# [Recorded information]
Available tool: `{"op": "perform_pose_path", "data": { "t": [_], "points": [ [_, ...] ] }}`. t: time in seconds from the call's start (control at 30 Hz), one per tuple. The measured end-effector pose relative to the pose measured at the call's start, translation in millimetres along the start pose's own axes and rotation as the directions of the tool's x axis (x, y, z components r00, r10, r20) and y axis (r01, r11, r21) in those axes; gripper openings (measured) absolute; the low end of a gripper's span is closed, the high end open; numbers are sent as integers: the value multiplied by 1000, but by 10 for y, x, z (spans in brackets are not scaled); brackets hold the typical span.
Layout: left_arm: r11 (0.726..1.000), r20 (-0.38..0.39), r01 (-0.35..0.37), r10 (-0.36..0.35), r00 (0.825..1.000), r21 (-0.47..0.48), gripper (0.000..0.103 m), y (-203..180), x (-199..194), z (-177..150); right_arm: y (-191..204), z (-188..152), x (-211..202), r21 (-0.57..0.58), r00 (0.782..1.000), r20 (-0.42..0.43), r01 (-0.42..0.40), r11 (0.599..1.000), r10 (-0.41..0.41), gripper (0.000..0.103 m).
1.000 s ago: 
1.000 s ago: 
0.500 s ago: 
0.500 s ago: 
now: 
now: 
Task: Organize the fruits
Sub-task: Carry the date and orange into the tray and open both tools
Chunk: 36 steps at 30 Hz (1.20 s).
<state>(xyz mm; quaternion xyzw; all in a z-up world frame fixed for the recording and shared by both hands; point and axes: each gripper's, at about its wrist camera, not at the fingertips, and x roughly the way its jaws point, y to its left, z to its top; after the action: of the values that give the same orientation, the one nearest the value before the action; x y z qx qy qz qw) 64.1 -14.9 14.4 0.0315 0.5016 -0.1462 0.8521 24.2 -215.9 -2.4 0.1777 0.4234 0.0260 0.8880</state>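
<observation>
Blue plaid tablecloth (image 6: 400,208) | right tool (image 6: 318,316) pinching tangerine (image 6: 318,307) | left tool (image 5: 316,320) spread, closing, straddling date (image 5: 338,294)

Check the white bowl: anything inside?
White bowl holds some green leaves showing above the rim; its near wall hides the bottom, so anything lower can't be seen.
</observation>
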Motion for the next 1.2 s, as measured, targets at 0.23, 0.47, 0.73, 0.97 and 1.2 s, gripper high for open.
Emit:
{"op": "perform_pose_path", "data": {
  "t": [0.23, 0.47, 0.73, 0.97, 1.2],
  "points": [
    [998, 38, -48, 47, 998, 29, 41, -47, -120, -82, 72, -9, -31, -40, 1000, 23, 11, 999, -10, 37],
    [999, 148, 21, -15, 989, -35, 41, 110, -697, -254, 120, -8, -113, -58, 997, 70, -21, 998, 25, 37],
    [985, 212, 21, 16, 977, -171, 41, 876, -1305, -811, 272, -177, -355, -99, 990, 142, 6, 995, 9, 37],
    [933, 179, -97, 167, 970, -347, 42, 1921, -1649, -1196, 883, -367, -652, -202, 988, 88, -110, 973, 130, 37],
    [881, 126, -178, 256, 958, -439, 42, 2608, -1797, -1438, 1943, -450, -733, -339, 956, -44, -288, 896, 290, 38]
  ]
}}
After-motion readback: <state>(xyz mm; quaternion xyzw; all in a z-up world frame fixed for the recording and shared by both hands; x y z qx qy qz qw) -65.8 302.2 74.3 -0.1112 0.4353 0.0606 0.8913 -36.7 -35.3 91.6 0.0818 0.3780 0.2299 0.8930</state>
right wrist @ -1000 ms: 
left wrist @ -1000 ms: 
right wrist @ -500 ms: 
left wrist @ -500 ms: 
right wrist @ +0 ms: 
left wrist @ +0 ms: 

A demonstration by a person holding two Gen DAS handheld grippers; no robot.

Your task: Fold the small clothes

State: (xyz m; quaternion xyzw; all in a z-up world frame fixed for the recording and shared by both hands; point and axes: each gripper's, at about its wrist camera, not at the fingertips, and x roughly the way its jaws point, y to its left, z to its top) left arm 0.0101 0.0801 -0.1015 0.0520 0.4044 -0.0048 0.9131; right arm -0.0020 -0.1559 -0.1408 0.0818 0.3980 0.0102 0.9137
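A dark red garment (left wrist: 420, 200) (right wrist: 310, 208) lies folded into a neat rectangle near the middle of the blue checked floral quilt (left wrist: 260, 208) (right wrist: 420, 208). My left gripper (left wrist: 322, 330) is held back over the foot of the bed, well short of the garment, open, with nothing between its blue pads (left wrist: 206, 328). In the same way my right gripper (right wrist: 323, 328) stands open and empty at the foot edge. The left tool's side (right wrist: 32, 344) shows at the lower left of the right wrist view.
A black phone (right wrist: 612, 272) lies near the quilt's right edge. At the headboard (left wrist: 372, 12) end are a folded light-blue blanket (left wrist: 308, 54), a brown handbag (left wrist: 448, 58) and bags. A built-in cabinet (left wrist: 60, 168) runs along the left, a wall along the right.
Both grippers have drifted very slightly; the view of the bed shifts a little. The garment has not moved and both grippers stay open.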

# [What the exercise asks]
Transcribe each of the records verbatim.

# [Answer for this exercise]
Available tool: `{"op": "perform_pose_path", "data": { "t": [_], "points": [ [_, ...] ] }}`. t: time in seconds from the call's start (control at 30 Hz), one per tuple. The measured end-effector pose relative to the pose measured at the call's start, translation in millimetres along the start pose's own axes and rotation as the directions of the tool's x axis (x, y, z components r00, r10, r20) and y axis (r01, r11, r21) in those axes; gripper openings (measured) absolute; the low end of a gripper's span is closed, the high end open; numbers are sent as integers: the value multiplied by 1000, but by 10 for y, x, z (spans in brackets are not scaled); brackets hold the typical span.
Layout: left_arm: r11 (0.726..1.000), r20 (-0.38..0.39), r01 (-0.35..0.37), r10 (-0.36..0.35), r00 (0.825..1.000), r21 (-0.47..0.48), gripper (0.000..0.103 m), y (-203..180), x (-199..194), z (-177..150); right_arm: y (-191..204), z (-188..152), x (-211..202), r21 (-0.57..0.58), r00 (0.782..1.000), r20 (-0.42..0.43), r01 (-0.42..0.40), r11 (0.599..1.000), r10 (-0.41..0.41), gripper (0.000..0.103 m).
1.000 s ago: 
1.000 s ago: 
0.500 s ago: 
0.500 s ago: 
now: 
now: 
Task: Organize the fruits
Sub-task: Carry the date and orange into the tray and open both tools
Chunk: 36 steps at 30 Hz (1.20 s).
<state>(xyz mm; quaternion xyzw; all in a z-up world frame fixed for the recording and shared by both hands; point and axes: each gripper's, at about its wrist camera, not at the fingertips, and x roughly the way its jaws point, y to its left, z to its top; after the action: of the values that give the same orientation, the one nearest the value before the action; x y z qx qy qz qw) 64.1 -14.9 14.4 0.0315 0.5016 -0.1462 0.8521 24.2 -215.9 -2.4 0.1777 0.4234 0.0260 0.8880</state>
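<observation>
Blue plaid tablecloth (image 6: 400,208) | right tool (image 6: 318,316) pinching tangerine (image 6: 318,307) | left tool (image 5: 316,320) spread, closing, straddling date (image 5: 338,294)

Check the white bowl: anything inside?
White bowl holds some green leaves showing above the rim; its near wall hides the bottom, so anything lower can't be seen.
</observation>
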Motion for the next 1.2 s, as measured, targets at 0.23, 0.47, 0.73, 0.97 and 1.2 s, gripper high for open.
Emit:
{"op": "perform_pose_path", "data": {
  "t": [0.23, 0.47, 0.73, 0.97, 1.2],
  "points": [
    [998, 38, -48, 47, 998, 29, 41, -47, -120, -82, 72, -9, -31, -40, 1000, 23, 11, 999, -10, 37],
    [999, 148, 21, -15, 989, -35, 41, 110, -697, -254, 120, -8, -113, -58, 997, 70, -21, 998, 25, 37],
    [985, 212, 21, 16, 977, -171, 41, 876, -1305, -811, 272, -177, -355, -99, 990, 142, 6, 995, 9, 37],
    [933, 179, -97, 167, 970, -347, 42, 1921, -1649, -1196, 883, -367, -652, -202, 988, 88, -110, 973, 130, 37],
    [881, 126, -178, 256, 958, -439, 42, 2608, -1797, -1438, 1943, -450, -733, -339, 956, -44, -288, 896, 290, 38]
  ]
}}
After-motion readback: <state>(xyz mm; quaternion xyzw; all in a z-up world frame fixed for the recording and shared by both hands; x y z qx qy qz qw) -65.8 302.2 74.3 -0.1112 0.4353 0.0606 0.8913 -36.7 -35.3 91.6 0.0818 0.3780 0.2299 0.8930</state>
right wrist @ -1000 ms: 
left wrist @ -1000 ms: 
right wrist @ -500 ms: 
left wrist @ -500 ms: 
right wrist @ +0 ms: 
left wrist @ +0 ms: 

A demonstration by a person holding two Gen DAS handheld grippers; no robot.

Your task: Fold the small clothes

State: (xyz m; quaternion xyzw; all in a z-up world frame fixed for the recording and shared by both hands; point and axes: each gripper's, at about its wrist camera, not at the fingertips, and x roughly the way its jaws point, y to its left, z to its top) left arm 0.0101 0.0801 -0.1015 0.0520 0.4044 -0.0048 0.9131; right arm -0.0020 -0.1559 -0.1408 0.0818 0.3980 0.0102 0.9137
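A dark red garment (left wrist: 420, 200) (right wrist: 310, 208) lies folded into a neat rectangle near the middle of the blue checked floral quilt (left wrist: 260, 208) (right wrist: 420, 208). My left gripper (left wrist: 322, 330) is held back over the foot of the bed, well short of the garment, open, with nothing between its blue pads (left wrist: 206, 328). In the same way my right gripper (right wrist: 323, 328) stands open and empty at the foot edge. The left tool's side (right wrist: 32, 344) shows at the lower left of the right wrist view.
A black phone (right wrist: 612, 272) lies near the quilt's right edge. At the headboard (left wrist: 372, 12) end are a folded light-blue blanket (left wrist: 308, 54), a brown handbag (left wrist: 448, 58) and bags. A built-in cabinet (left wrist: 60, 168) runs along the left, a wall along the right.
Both grippers have drifted very slightly; the view of the bed shifts a little. The garment has not moved and both grippers stay open.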

That's the answer, with nothing more to add.